More than a librarian: Mr. Jones’ hidden life as a surf band guitarist

Photo by Libby Bowie, Illustration by Darixa Varela Medrano

Photo by Libby Bowie, Illustration by Darixa Varela Medrano

Jono Jones is clutching his guitar, waiting off stage before a massive crowd of Japanese surf rock enthusiasts in Kyoto. As he steps onstage with his band, Pollo Del Mar, nervous thoughts flood his head telling him, Don’t mess up, don’t look at your hands, smile, make eye contact with the audience. The club roars with excitement and despite the foreign venue he feels the universal thrill of music. He is simultaneously scared, anxious, excited, and focused. Adrenaline is rushing through his veins. He listens for the count-off, he hears one, two, three, four, and begins to play. 

Jones has played around the world as the lead guitarist of Pollo Del Mar, a band that formed in 1994. (Its name is a play on the name of a well known brand of tuna fish.)  Jones and his band continue to perform, successfully balancing their artistic pursuits with family demands.

Jones was brought up within a family of musicians. Jones’s father played classical piano and his two brothers were avid musicians. His brothers made music for union labor protests during the ’70s and ’80s.

Jones started playing guitar seriously in college. When he was attending the University of New Mexico studying fine art, Jones was introduced to the Albuquerque music scene, and started playing at house parties and some local events. Soon he realized that he liked playing music more than fine art. “I got more validation for my art by playing on stage than showing in a gallery,” he said. After moving into a house with a fellow musician, Jones could dedicate more time to playing and making music. The house was big, empty, and they were out of the noise range of their neighbors, Jones said, so he was free to rehearse whenever he wanted. As he played more, he began to join local bands and picked up more gigs. 

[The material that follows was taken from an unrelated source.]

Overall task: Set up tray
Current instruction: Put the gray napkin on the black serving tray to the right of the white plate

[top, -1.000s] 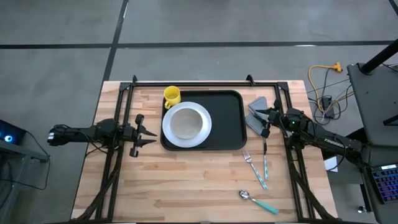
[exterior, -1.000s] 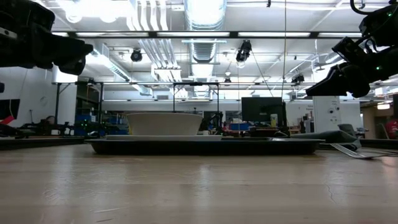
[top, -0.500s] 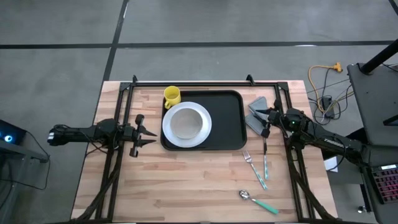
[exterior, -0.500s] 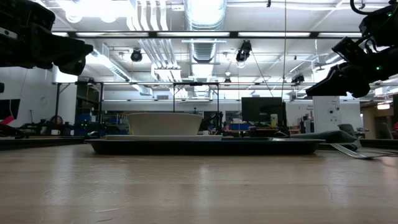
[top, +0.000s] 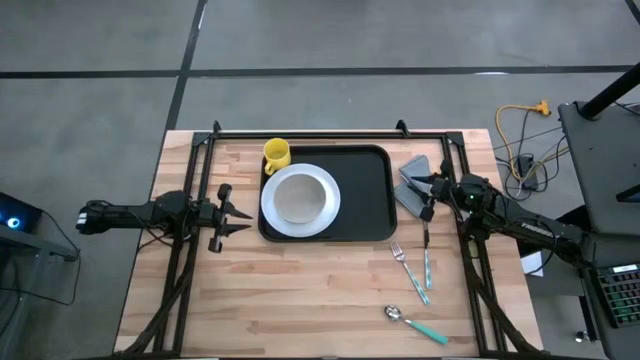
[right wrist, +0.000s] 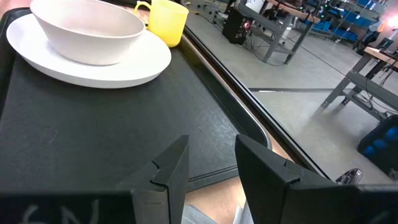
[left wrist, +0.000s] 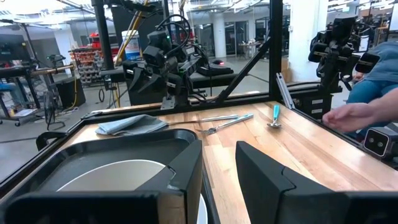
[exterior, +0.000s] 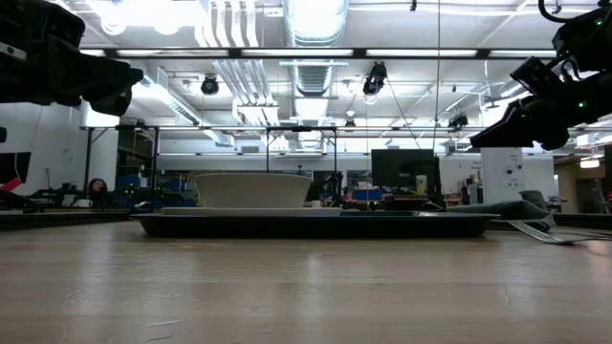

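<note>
High view showed the tray [top: 365,190] lying flat at the desk's [top: 300,290] far middle, judged stiff, light and slick, best pinched at its bare right rim, with the left claw [top: 240,216] and right claw [top: 420,186] both parted and empty.

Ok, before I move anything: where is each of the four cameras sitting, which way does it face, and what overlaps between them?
High view: overhead, straight down; both arms, left gripper and right gripper flanking the tray.
Low view: tabletop height, level across the tray into the room; arms at the upper corners.
Left wrist view: across the table toward the right arm; own open fingers below, napkin beyond.
Right wrist view: over the tray toward the plate, bowl and yellow cup; open fingers.
All four share the tray.
</note>
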Robot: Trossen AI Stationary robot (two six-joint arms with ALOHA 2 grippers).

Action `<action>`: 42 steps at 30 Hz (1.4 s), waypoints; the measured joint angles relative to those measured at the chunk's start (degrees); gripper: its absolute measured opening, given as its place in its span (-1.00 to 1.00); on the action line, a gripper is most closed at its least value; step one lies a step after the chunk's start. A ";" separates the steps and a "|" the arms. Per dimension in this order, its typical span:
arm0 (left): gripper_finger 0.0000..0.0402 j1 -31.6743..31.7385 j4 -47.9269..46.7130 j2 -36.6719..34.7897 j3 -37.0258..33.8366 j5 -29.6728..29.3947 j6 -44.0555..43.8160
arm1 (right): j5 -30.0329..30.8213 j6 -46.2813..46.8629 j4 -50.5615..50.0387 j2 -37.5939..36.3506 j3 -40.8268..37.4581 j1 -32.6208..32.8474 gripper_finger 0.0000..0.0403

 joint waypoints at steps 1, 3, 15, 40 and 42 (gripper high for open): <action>-0.59 0.00 -0.01 0.00 0.00 0.00 0.00 | 0.00 0.01 0.01 0.00 0.00 0.00 -0.39; -0.59 0.00 0.00 0.00 0.00 0.00 0.00 | 0.00 0.01 0.01 0.00 0.00 0.00 -0.39; -0.59 0.00 -0.02 0.00 0.00 0.00 0.00 | 0.00 -0.39 -0.01 0.00 0.00 0.01 -0.39; -0.59 0.00 -0.02 0.00 0.00 0.00 0.00 | 0.00 -16.94 0.04 0.00 0.00 0.02 -0.39; -0.59 0.00 -0.02 0.00 -0.02 0.00 0.00 | 0.00 -24.20 0.31 0.00 0.00 0.01 -0.39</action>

After moving to San Francisco, Jones became a founding member of Pollo Del Mar. The five members focused on surf music, a fairly easy and enjoyable style that they all gravitated to. With  guitarist Ferenc Debronyi managing the band, writing songs, and using his skills as an engineer to record their music, the band began playing gigs in local bars and clubs, while frequently releasing new music. In their early years, Pollo Del Mar was playing as many as five gigs per month, and would routinely go on tour. From 2005 to 2007, they performed a total of 131 times all across the United States, and released two albums while doing so. Jones really enjoyed playing live. “I felt so lucky that I was able to play for people,” he said.

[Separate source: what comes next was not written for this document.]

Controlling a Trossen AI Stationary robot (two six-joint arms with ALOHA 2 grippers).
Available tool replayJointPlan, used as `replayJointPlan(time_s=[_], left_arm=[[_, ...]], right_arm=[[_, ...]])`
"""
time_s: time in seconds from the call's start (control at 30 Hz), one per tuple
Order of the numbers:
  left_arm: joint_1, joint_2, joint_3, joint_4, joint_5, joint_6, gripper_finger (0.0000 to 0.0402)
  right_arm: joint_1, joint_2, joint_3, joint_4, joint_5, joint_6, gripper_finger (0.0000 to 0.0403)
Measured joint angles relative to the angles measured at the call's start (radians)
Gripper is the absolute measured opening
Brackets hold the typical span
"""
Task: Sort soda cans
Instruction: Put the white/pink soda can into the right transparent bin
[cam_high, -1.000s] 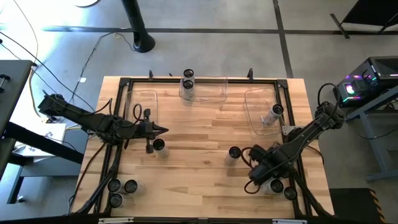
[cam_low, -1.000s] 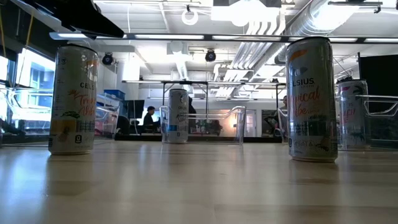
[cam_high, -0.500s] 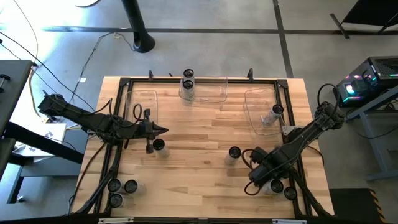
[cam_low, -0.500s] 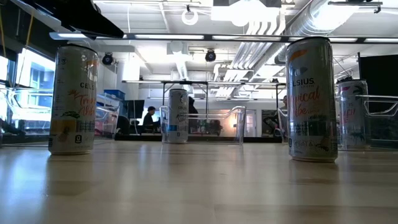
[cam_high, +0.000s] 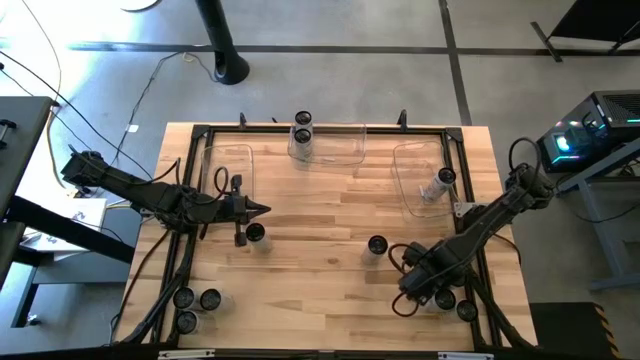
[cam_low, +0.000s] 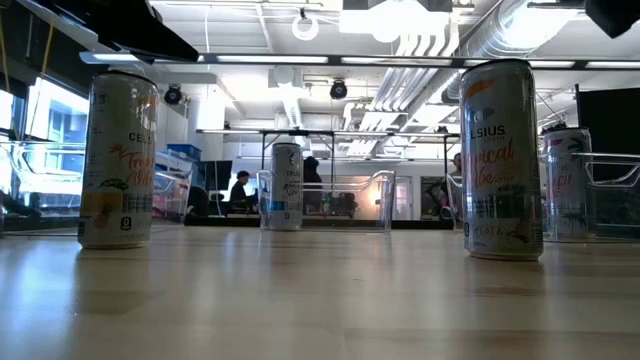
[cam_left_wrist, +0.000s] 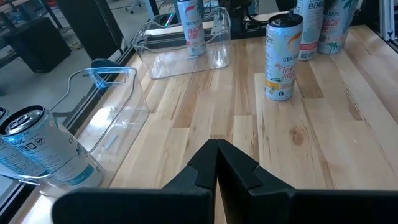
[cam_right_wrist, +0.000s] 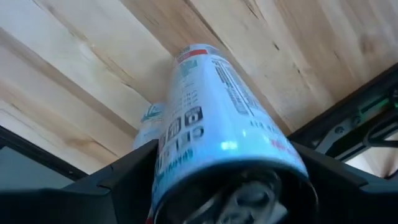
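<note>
At the table's near edge three soda cans (cam_high: 196, 306) stand clustered at the left corner, and at the right corner the right gripper (cam_high: 422, 287) is down among another cluster (cam_high: 452, 302), its two dark fingers (cam_right_wrist: 118, 177) pinching a blue-and-white can (cam_right_wrist: 214, 118) that fills the right wrist view, with wooden table (cam_high: 320, 290) planks showing past it. Farther in, a lone can with orange lettering (cam_high: 376, 246) stands upright near the middle, a little ahead of the right arm. At about the same depth on the left, the left gripper (cam_high: 262, 210) hangs above the boards with its fingertips (cam_left_wrist: 216, 163) pressed together and holding nothing; another upright can (cam_high: 255, 235) stands just beside it. Beyond these, a clear bin on the right (cam_high: 425, 180) holds one can (cam_high: 443, 179), and a clear bin on the left (cam_high: 228, 170) sits by the dark frame. Farthest back, a third clear bin at the far edge (cam_high: 328, 143) has two cans (cam_high: 301, 128) at its left end. In the low view a person (cam_low: 241, 188) shows in the room beyond the table.
</note>
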Motion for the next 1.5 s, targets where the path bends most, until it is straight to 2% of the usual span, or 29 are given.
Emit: replayJointPlan(time_s=[0.1,0.27,0.37,0.5,0.63,0.7,0.8,0.97,1.2,1.37,1.5], left_arm=[[0.0,0.0,0.0,0.0,0.0,0.0,0.0],[0.0,0.0,0.0,0.001,0.0,0.0,0.0],[0.0,0.0,0.0,0.002,0.0,0.0,0.0],[0.0,0.0,0.0,0.004,0.0,0.0,0.0],[0.0,0.0,0.0,0.006,0.0,0.0,0.0],[0.0,0.0,0.0,0.013,0.0,0.0,0.0],[0.0,0.0,0.0,0.018,0.0,0.0,0.0],[0.0,0.0,0.0,0.016,0.0,0.0,0.0],[0.0,0.0,0.0,0.016,0.0,-0.001,0.0],[0.0,0.0,0.0,0.015,0.0,-0.009,0.0],[0.0,0.0,0.0,0.016,0.0,-0.007,0.0]], right_arm=[[-0.003,0.0,-0.007,0.008,0.015,-0.01,0.0295],[-0.016,0.001,0.044,-0.054,0.107,-0.025,0.024],[-0.041,0.001,0.113,-0.129,0.163,-0.037,0.0241],[-0.091,0.0,0.28,-0.241,0.26,-0.087,0.0241],[-0.189,-0.006,0.46,-0.251,0.408,-0.148,0.0241],[-0.268,-0.007,0.526,-0.236,0.488,-0.192,0.0241],[-0.411,-0.006,0.579,-0.253,0.543,-0.326,0.0241],[-0.613,-0.013,0.597,-0.253,0.492,-0.507,0.0241],[-0.756,-0.03,0.547,-0.25,0.321,-0.592,0.0241],[-0.837,-0.083,0.43,-0.247,0.241,-0.595,0.0241],[-0.909,-0.15,0.308,-0.252,0.217,-0.619,0.0241]])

However, the regular playing and recording did not last forever. As time went on, Pollo Del Mar’s members found themselves taking longer and longer pauses from playing. Jones himself had to take a break from the band when his children were born in the early 2000s. “Whenever children were born, we would always take a six month to year long break from playing together,” he said. As the band got older, these breaks stretched out for months and started to take a toll on their performance. Practices were fewer and far between, and Jones noticed that when they were together there was less chemistry between them. “When I was younger, we would practice five times a week,” he said. In 2012, the breaks turned into a full-on hiatus. Jones didn’t think the band would survive. “I thought that that was it,” he said. “I thought that we were going away to never come back.”

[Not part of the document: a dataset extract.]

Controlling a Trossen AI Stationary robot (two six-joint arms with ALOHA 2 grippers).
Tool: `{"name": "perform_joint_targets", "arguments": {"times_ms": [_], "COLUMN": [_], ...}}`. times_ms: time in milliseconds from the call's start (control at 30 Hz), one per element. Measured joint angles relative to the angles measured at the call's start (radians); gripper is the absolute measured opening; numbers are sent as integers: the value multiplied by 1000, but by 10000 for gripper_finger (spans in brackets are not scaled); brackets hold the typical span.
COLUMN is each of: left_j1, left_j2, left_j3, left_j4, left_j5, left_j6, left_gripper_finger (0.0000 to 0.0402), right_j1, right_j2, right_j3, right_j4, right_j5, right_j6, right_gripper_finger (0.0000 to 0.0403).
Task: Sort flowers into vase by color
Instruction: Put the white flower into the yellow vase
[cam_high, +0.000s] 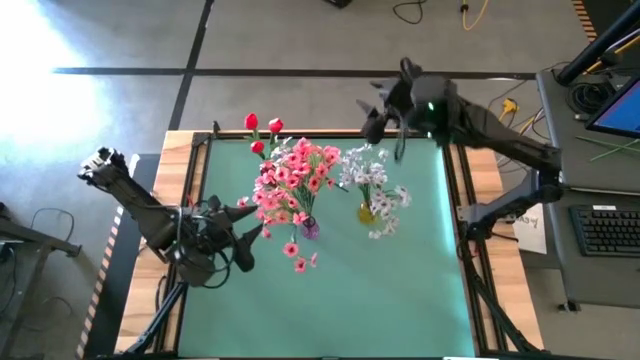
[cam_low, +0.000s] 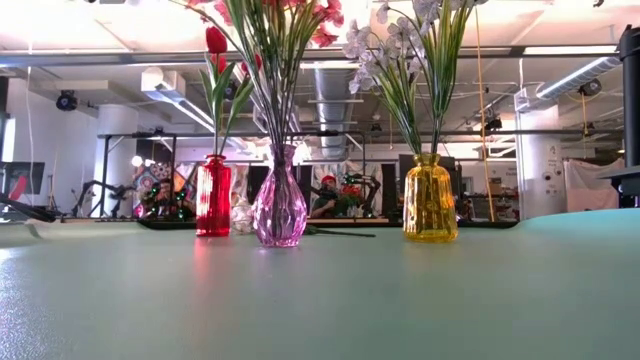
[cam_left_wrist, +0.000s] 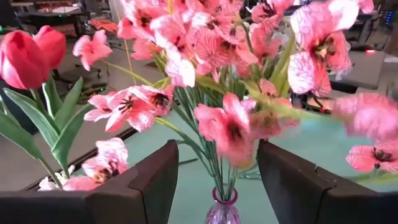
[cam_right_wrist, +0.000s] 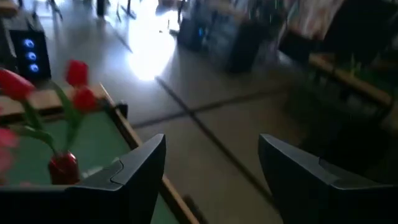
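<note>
Left gripper (cam_left_wrist: 214, 186): fingers apart, nothing between them. Pink flowers (cam_left_wrist: 217, 118) fill the view, stems gathered in a pink vase (cam_left_wrist: 222, 211). Red tulips (cam_left_wrist: 31, 56) stand at ten o'clock of the vase.

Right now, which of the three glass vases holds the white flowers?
The yellow glass vase; its white flowers stand apart from the pink-filled purple glass vase and the red glass vase with red tulips.
</note>
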Motion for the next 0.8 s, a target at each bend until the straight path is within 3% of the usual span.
{"name": "perform_joint_targets", "arguments": {"times_ms": [333,567,800], "left_j1": [0,0,0], "left_j2": [-67,-105,-151], "left_j3": [0,0,0], "left_j4": [-25,-37,-76], "left_j5": [7,8,12], "left_j6": [32,52,52], "left_gripper_finger": [204,204,204], "right_j1": [-341,-526,-657], "right_j2": [-1,39,82], "right_j3": [-152,-238,-382], "right_j4": [34,147,158], "right_j5": [-268,-585,-688], "right_j6": [56,160,155], "right_gripper_finger": [248,234,223]}}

But they did, after reuniting for a wedding party. Even though Pollo Del Mar doesn’t practice and perform together as often nowadays, they are still at it — and they’ve gone international. A few years ago, the band toured in Europe, playing in Netherlands, Italy, Germany, and Switzerland. They they played in Japan, touring in Japan with a local band called the Surf Coasters. It was truly an experience for Jones, especially in terms of the language barrier. “There were no signs in English,” he said. “At restaurants, there were just a bunch of Kanji and pictures, you had to point to the thing that you wanted.” The band ended up having lots of success overseas; the venues were always packed with people — more so than in the States. “Usually, if I had jumped off the stage in the middle of a set I would have smacked into the ground, but here if I were to jump out I would have landed on a crowd full of people,” he said. 

Despite everything that Jones and his band have gone through, they still have fun making music together. “I feel grateful that I’m able to continue playing,” said Jones, “We even have an album coming out in the next few months.”